PROBLEM. Retype the opening lines of the listing below, ending with the line that contains "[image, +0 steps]", and leave out any pictures.

MATERIAL FOR THIS EXERCISE.
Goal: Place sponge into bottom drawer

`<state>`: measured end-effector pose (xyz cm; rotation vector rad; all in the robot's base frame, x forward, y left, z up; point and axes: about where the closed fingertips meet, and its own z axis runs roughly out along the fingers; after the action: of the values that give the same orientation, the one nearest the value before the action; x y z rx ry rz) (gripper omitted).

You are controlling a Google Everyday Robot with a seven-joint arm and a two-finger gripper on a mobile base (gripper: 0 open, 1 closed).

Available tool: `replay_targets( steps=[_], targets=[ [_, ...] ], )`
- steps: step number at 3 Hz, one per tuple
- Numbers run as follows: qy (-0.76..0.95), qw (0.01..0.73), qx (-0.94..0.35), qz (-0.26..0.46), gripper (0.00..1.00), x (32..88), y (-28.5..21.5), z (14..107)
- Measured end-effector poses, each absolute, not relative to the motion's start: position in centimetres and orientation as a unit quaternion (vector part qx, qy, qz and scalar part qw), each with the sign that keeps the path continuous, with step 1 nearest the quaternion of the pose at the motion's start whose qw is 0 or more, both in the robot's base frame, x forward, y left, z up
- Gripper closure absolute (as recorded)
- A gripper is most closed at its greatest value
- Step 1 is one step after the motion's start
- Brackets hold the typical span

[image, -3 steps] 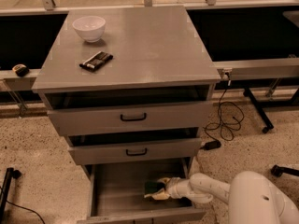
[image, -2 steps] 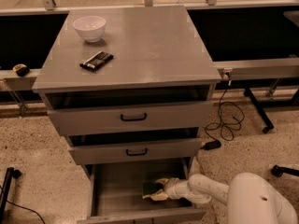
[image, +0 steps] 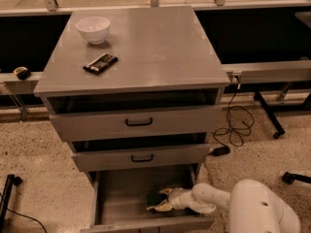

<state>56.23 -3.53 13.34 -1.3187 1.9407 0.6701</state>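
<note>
Sponge [image: 151,196]: dk green face up, inside bottom drawer [image: 116,200], at approx 4 o'clock of the tray floor, close to the R wall & front lip. Low over the floor or resting on it; cannot tell which.
Gripper [image: 159,200]: inside the same drawer, w/ pale fingers [image: 165,191] clamped on sponge, one at 12 o'clock of it, the other at 6 o'clock. Points toward 9 o'clock.
Arm [image: 210,201]: white, reaches in over the drawer's R front corner from 3 o'clock, low & nearly level.
Robot body [image: 262,212]: white rounded shell at 4 o'clock of the cabinet, at frame's bottom R.
Bottom drawer: pulled well out, plain grey inside, lowest of three; L half of floor bare.
Middle drawer [image: 141,158]: pulled out partway, black handle at centre, overhangs the rear of the bottom tray.
Top drawer [image: 136,123]: also out a little, black handle, dark gap above its front.
Cabinet top [image: 155,47]: flat grey metal.
White bowl [image: 93,29]: upright, at 10 o'clock of the top, near the back L corner.
Black packet [image: 100,63]: flat bar, lies at 6 o'clock of the bowl, apart from it, angled toward 2 o'clock.
Cable [image: 235,125]: black, loops on speckled floor [image: 39,154] at 3 o'clock of the cabinet.
Small dark item [image: 22,72]: on the ledge at 9 o'clock of the cabinet; kind unclear.
</note>
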Motion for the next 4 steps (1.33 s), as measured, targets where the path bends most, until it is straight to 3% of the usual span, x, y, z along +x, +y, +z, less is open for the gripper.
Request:
replay_targets(
  steps=[4],
  targets=[
    [0.744, 0.341, -0.518, 0.248, 0.05, 55.95, -2.96, 13.71]
  ],
)
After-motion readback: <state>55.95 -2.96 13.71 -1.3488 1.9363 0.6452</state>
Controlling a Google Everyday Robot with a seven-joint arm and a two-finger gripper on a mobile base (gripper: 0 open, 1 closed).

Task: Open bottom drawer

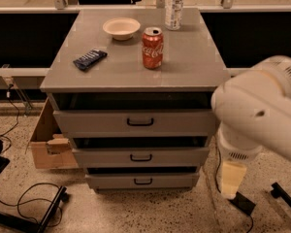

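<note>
The bottom drawer (143, 180) is the lowest and narrowest grey front of three in the grey cabinet (136, 76), with a small black bar handle (143, 181). A thin dark gap shows above its front. My gripper (231, 179) hangs at the end of the large white arm (262, 110), to the right of the cabinet, near the floor. It is level with the bottom drawer, off the drawer's right end and not touching it. The middle drawer (140, 157) and the top drawer (138, 123) sit above.
On the cabinet top stand a red soda can (152, 47), a white bowl (121, 27), a plastic bottle (174, 1) and a blue snack bar (89, 58). A cardboard box (48, 147) sits left of the cabinet. Cables (34, 203) and black parts (242, 203) lie on the floor.
</note>
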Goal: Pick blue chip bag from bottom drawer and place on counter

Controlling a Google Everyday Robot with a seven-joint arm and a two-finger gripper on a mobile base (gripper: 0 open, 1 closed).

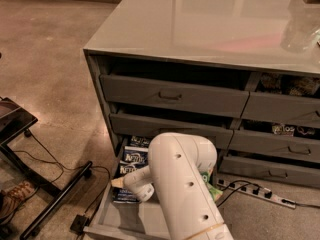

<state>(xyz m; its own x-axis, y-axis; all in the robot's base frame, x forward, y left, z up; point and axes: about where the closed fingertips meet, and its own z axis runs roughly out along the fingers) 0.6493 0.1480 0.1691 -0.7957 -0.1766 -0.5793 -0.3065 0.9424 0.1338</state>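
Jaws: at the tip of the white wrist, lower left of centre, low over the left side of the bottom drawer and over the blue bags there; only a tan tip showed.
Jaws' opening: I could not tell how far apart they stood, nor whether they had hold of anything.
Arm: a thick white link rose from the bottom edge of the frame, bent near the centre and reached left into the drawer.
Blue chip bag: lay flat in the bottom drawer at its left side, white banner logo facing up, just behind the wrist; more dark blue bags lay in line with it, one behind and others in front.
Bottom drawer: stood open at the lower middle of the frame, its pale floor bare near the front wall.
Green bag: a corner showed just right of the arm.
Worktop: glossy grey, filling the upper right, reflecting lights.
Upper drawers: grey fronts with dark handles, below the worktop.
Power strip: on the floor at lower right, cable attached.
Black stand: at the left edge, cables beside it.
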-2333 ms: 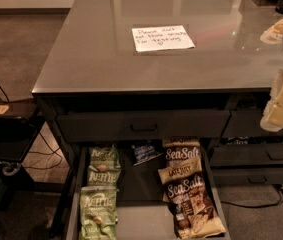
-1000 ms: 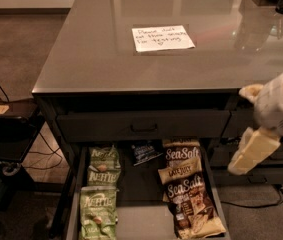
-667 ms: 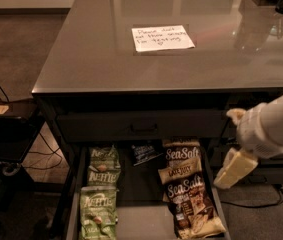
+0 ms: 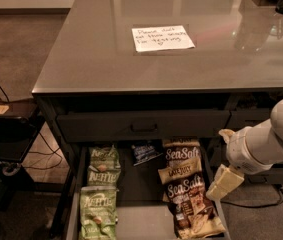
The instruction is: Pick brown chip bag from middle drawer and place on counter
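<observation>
The middle drawer [image 4: 142, 223] stands pulled open below the counter [image 4: 101, 59]. Two brown chip bags with white "Sea Salt" lettering lie along its right side, one behind [image 4: 181, 160] and one in front [image 4: 193, 206], partly overlapping. My gripper [image 4: 224, 181] hangs from the white arm [image 4: 268, 143] at the right, just above the drawer's right rail, beside the front brown bag and holding nothing that shows. A white handwritten note [image 4: 162, 38] lies on the counter.
Green Kettle bags [image 4: 102, 165] [image 4: 97, 211] lie along the drawer's left side, and a small dark-blue bag [image 4: 145, 151] at the back middle. The closed top drawer front with a recessed handle [image 4: 143, 126] is above. A low dark stand with cables [image 4: 6, 126] is at left.
My arm has come down and leftward from the counter's right edge to the right side of the open drawer. The bags have not moved.
</observation>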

EXERCISE RESULT.
Goal: Place sponge into bottom drawer

`<state>`: measured end-effector pose (xyz cm; rotation vector rad; all in the robot's base frame, x forward, y left, z up; point and axes: about where the closed fingertips meet, and its own z axis runs roughly out along the fingers; after the action: of the values that give the same orientation, the one nearest the value before the action; x y z rx ry rz) (gripper omitted).

You are controlling a Google Everyday Robot with a seven-joint arm and a two-finger gripper on a mobile base (gripper: 0 open, 1 closed).

Available tool: `replay_targets( steps=[_], targets=[ [_, ...] ], )`
- steps: step number at 3 Hz, one per tuple
- Numbers run as follows: qy (-0.76..0.95), qw (0.01..0.73), qx (-0.94..0.35), qz (-0.26..0.46), gripper (0.00..1.00), x (32..88), y (-28.5..21.5), z (14..107)
- Measured end-effector poses, each absolute, not relative to the motion's start: position in centimetres and orientation as a unit quaternion (vector part qx, qy, qz and scalar part qw), each with the sign that keeps the path continuous, with step 1 nearest the quaternion of the pose at the motion's start whose qw is 0 or more, both in the robot's base frame, x forward, y left, z up
- Gripper closure absolute (as recorded)
- A gripper is most closed at its greatest value
- Step 1 is one step after the motion's start
- Brackets hold the typical span

[image, -3 steps] 
[image, -2 steps] 
[image, +0 steps] 

Nothing else belongs in this output.